__WORK INSTRUCTIONS__: Pick each line containing the word "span" out of the data below.

__GIVEN ENTRIES__:
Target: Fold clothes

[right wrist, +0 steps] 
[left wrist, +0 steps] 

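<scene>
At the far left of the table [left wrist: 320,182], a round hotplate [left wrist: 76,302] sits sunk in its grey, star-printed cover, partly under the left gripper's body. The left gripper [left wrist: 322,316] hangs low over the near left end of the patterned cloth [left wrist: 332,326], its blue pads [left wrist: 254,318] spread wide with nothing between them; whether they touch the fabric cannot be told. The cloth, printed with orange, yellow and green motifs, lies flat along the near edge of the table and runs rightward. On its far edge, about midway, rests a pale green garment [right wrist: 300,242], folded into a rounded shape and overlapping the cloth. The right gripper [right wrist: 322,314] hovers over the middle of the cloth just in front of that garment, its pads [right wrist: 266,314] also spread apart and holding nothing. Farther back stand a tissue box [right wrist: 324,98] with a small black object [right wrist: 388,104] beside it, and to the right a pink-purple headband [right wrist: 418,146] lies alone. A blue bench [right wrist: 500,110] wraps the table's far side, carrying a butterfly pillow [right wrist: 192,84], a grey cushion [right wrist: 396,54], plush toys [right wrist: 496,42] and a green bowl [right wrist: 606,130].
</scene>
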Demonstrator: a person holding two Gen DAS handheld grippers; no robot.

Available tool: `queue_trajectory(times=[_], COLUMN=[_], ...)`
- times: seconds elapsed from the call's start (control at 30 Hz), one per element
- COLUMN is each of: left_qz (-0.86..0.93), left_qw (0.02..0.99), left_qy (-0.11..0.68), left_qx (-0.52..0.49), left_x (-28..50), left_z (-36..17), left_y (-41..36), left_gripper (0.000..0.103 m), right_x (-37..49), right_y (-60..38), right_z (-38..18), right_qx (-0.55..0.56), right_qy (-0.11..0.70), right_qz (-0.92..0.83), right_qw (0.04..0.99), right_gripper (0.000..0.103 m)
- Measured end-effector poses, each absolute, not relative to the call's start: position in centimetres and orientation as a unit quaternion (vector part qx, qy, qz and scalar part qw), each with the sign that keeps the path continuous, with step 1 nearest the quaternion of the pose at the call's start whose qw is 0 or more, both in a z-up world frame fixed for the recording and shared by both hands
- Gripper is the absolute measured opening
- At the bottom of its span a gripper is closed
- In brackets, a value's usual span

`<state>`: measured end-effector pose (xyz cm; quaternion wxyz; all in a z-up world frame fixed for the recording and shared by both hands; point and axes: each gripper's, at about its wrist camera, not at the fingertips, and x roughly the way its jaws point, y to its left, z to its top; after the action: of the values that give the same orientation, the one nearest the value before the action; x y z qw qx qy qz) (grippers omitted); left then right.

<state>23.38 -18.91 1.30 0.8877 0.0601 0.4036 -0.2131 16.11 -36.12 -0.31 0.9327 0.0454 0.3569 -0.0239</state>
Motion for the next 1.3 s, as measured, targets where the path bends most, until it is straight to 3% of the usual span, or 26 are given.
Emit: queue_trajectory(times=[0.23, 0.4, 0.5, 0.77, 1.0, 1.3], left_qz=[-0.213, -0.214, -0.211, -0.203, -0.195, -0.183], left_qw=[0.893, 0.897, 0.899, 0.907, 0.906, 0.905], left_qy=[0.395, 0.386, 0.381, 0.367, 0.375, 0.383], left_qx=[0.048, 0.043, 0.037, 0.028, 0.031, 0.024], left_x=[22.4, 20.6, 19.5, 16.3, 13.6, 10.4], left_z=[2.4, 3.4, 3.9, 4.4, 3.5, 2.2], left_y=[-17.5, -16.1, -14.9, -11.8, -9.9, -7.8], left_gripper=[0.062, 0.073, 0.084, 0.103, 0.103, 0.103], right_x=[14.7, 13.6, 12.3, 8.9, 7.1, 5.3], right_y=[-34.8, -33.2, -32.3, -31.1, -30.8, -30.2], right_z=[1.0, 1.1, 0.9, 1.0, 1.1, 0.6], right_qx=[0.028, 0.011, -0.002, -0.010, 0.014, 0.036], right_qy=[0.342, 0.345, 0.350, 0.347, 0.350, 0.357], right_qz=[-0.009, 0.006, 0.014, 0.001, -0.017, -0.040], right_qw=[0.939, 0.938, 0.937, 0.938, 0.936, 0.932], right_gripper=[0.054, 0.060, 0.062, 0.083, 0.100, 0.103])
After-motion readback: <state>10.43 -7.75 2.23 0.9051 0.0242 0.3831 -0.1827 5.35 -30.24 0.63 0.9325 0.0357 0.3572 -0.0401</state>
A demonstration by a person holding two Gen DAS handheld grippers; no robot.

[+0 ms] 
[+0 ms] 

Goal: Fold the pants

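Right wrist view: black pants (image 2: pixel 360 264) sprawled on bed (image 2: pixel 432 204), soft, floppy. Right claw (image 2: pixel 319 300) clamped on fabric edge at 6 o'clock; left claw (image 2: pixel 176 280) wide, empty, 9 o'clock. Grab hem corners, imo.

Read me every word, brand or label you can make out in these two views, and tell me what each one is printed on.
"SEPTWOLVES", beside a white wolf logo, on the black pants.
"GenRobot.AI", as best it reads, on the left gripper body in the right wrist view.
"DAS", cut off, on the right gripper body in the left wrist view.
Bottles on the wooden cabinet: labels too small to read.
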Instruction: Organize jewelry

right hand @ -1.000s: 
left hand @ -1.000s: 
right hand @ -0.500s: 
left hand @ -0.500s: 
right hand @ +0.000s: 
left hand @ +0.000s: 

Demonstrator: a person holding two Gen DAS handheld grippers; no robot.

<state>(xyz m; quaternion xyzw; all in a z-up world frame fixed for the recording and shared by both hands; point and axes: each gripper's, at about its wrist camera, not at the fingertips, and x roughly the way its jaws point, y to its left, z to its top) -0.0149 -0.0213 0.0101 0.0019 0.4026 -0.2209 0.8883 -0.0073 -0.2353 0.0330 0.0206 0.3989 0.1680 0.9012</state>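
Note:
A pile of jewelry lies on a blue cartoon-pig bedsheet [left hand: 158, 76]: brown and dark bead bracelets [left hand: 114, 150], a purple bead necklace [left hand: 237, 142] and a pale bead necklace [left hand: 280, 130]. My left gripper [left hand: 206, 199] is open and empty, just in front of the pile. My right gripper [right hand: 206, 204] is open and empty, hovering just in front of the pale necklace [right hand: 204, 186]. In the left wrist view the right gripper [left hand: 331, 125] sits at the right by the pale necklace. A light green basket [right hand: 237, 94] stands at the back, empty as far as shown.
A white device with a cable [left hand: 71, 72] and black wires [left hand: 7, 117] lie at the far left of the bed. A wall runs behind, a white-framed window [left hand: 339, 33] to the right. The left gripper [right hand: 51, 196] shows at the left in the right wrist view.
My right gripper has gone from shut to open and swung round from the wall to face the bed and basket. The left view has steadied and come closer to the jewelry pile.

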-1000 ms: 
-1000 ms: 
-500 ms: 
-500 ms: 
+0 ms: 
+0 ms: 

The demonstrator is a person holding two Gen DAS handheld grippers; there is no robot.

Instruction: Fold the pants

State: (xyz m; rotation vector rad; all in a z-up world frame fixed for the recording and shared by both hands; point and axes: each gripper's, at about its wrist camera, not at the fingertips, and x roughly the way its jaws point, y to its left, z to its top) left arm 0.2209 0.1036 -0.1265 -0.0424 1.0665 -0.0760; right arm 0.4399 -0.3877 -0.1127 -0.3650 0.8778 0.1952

__ANSWER TO THE EXERCISE__:
- At the bottom of its span a gripper is closed
- In brackets, a value's usual span
Motion for the next 1.3 s, as measured, targets where the path bends most, until it is straight to 3% of the usual span, or 26 are given.

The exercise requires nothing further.